Líder da oposição no Senado declarou que o caso tem origem na Bahia e cobrou investigação sobre reunião entre Lula e o ex-controlador do Banco Master
Da Redação
O senador Rogério Marinho (PL-RN), líder da oposição no Senado, afirmou que a nona fase da Operação Compliance Zero reforça suspeitas de ligação entre integrantes do PT e o escândalo envolvendo o Banco Master. A declaração foi divulgada em nota oficial após a Polícia Federal cumprir mandados de busca e apreensão contra o senador Jaques Wagner (PT-BA) e o empresário Augusto Ferreira Lima.
Na nota, Marinho sustentou que o caso teria origem na Bahia e associou a trajetória empresarial de Augusto Lima a estruturas econômicas desenvolvidas durante gestões petistas no estado, incluindo a privatização da antiga Empresa Baiana de Alimentos (Ebal), responsável pela rede Cesta do Povo.
O senador também cobrou a apuração da reunião entre o presidente Luiz Inácio Lula da Silva e o ex-controlador do Banco Master, Daniel Vorcaro, realizada no Palácio da Alvorada. Segundo Marinho, é necessário investigar se houve prática de advocacia administrativa no encontro.
Na nota, Rogério Marinho afirmou que a corrupção faz parte da história do PT e listou episódios anteriores investigados, como o Mensalão, o Petrolão e fraudes em benefícios do INSS. Ele manifestou confiança na condução do caso pelo ministro André Mendonça, do Supremo Tribunal Federal (STF), e defendeu o avanço das investigações.
Confira a íntegra da nota:
“O cumprimento de medidas cautelares autorizadas pelo Ministro André Mendonça contra o Senador Jaques Wagner e Augusto Lima mostram o que sempre denunciamos da tribuna do Senado: o caso Master teve sua origem no PT da BAHIA.
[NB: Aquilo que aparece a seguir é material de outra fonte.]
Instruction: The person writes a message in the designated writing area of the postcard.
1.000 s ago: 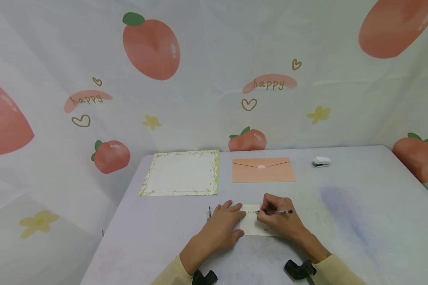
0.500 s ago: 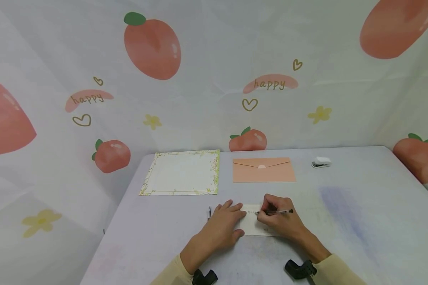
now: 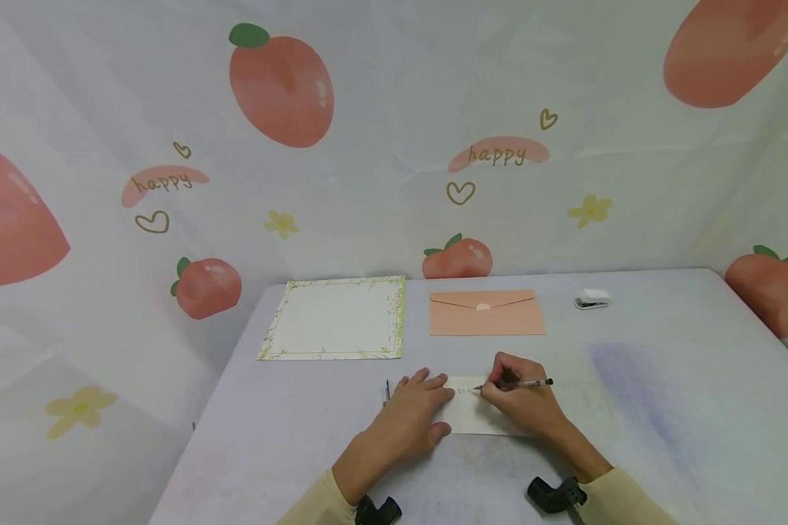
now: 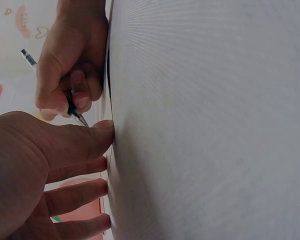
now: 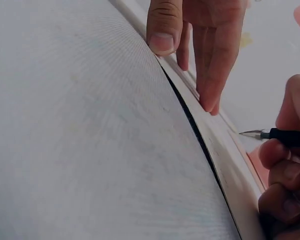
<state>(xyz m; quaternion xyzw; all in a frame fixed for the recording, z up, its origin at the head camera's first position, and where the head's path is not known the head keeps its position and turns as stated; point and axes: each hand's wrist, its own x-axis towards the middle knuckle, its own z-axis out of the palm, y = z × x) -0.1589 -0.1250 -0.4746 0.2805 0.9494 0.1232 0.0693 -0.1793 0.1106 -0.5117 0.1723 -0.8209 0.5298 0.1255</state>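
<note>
A small cream sheet of paper point(image 3: 468, 417) lies on the table with a short row of handwriting near its top edge. My right hand point(image 3: 524, 397) pinches a pen point(image 3: 532, 383) with a dark grip, its tip at the end of the written row. In the right wrist view the bare metal tip of the pen point(image 5: 255, 133) shows close to the paper point(image 5: 217, 145). My left hand point(image 3: 410, 415) rests on the paper's left edge, fingers spread and fairly straight; the left wrist view shows its thumb point(image 4: 85, 142) pressing at the near edge.
Behind the hands lie a white sheet with a floral border point(image 3: 335, 321) and a peach envelope point(image 3: 487, 315). A small white stapler point(image 3: 592, 299) stands at the back right. Partly hidden beside my left hand is a thin dark pen-like item point(image 3: 387, 392). A peach-print cloth point(image 3: 381, 146) hangs behind the table.
My right hand with the pen has shifted slightly right and up along the written row, uncovering more of the writing. The left hand keeps its place on the paper.
</note>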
A trajetória empresarial de Augusto Lima está ligada a estruturas econômicas desenvolvidas na Bahia durante o governo petista de Rui Costa, com a privatização da EBAL (CREDCESTA), tendo Jaques Wagner como então secretário de Desenvolvimento Econômico como um dos responsáveis pela operação.
Lula recebeu Daniel Vorcaro no Palácio da Alvorada, fora da agenda oficial, por articulação de Guido Mantega e com a participação de Rui Costa, então Ministro da Casa Civil, e de Gabriel Galípolo, à época já indicado para ocupar a presidência do Banco Central. É preciso apurar profundamente essa reunião e a eventual prática do crime de advocacia administrativa, diante da informação de que Lula teria aconselhado Daniel Vorcaro a manter o Banco Master, em vez de vendê-lo ao BTG Pactual, conforme noticiado pela imprensa.
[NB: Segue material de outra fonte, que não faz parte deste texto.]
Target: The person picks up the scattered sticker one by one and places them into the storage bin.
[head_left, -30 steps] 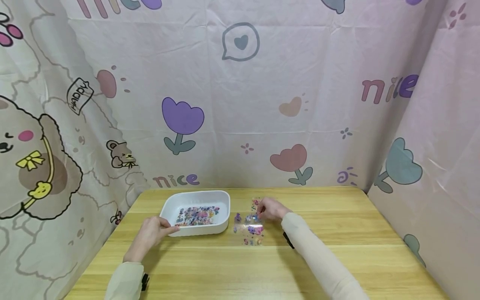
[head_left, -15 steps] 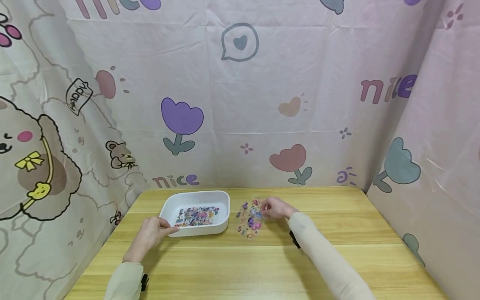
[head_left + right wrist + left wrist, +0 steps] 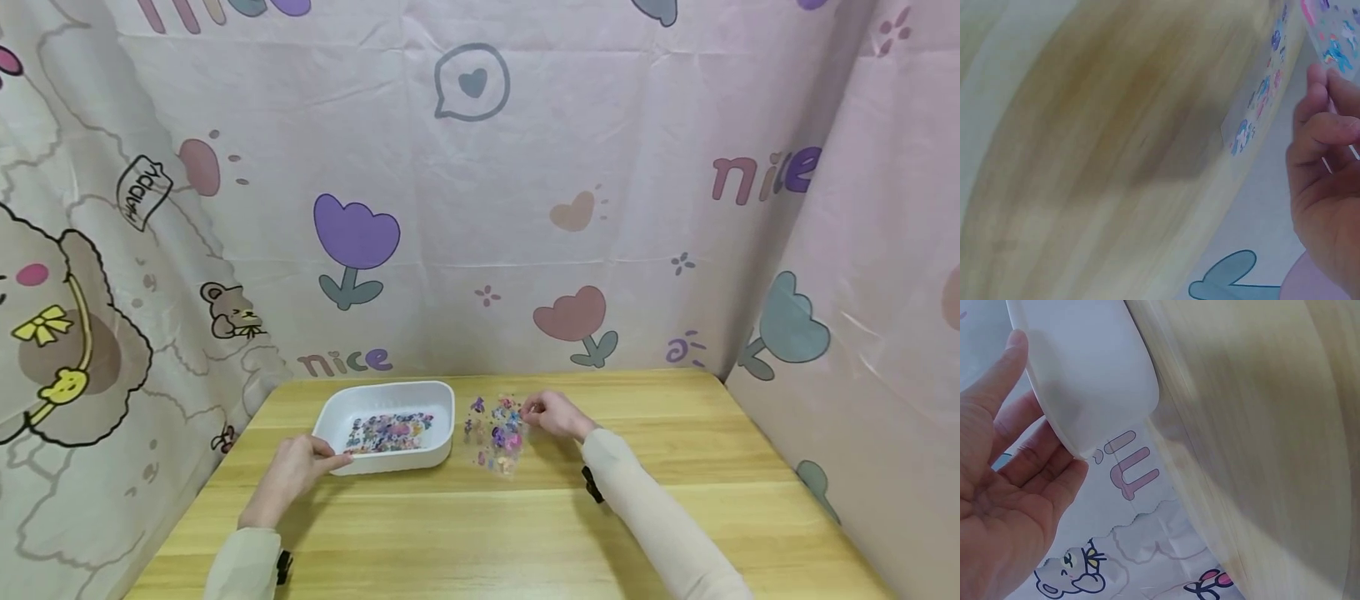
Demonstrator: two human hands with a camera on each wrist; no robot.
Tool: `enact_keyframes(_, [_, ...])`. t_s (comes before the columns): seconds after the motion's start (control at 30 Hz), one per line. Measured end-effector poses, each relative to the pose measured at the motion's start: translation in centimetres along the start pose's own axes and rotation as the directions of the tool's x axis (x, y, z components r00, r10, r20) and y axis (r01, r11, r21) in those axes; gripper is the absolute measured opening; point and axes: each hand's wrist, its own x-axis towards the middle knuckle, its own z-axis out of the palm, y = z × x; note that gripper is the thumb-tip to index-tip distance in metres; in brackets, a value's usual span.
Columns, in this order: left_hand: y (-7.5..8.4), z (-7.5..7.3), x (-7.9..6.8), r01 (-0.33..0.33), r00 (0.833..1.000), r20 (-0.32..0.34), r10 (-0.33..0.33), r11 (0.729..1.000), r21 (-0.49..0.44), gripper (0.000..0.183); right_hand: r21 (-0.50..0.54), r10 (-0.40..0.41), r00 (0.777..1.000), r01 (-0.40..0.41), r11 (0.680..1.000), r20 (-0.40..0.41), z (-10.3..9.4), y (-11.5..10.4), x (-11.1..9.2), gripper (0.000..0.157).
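My left hand [image 3: 288, 467] grips the near left part of the rim of a white plastic tub [image 3: 405, 461]; in the left wrist view, the thumb is over the rim and the fingers are along the outside. Colourful stickers [image 3: 390, 429] cover the bottom of the tub. To the right of it, my right hand [image 3: 555, 414] pinches the edge of a clear sticker sheet [image 3: 1338, 53] with small cartoon figures, raised above the table. Another clear sticker sheet [image 3: 1244, 134] lies on the wood beneath, partly overlapped by the held one in the head view.
Both items are near the back of a light wooden table [image 3: 450, 533]. A printed cloth curtain [image 3: 465, 183] hangs directly behind the table and along both sides.
My right hand has moved slightly right, and the pinched sticker sheet has tilted and turned. The left hand keeps its grip on the tub. The head view has shifted a little.
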Motion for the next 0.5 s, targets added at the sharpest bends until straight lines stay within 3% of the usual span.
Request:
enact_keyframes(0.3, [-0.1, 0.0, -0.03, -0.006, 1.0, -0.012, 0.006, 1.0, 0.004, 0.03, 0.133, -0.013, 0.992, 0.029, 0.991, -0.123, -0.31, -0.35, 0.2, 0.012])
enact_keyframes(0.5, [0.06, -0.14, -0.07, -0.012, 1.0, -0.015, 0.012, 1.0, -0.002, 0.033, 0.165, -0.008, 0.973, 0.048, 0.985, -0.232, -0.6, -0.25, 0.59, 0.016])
A corrupção está no DNA do PT. O partido está envolvido nos principais escândalos de corrupção das últimas duas décadas, como o Mensalão, o Petrolão, os descontos indevidos no INSS, Fundos de Pensão, Correios e, agora, o caso Banco Master.
Confiamos na condução serena, técnica e imparcial do Ministro André Mendonça, que não permitirá a ocorrência de nulidades processuais e de chicanas jurídicas, evitando que se repita o que ocorreu na Operação Lava Jato, quando corruptos confessos foram colocados em liberdade e grande parte dos recursos desviados deixou de ser recuperada.
Mais do que isso, é preciso impedir que se repita a situação em que uma pessoa condenada em três instâncias por crimes de corrupção e lavagem de dinheiro retorne à Presidência da República em razão de uma questão de CEP.
Basta de impunidade. Basta de corrupção. Basta de PT.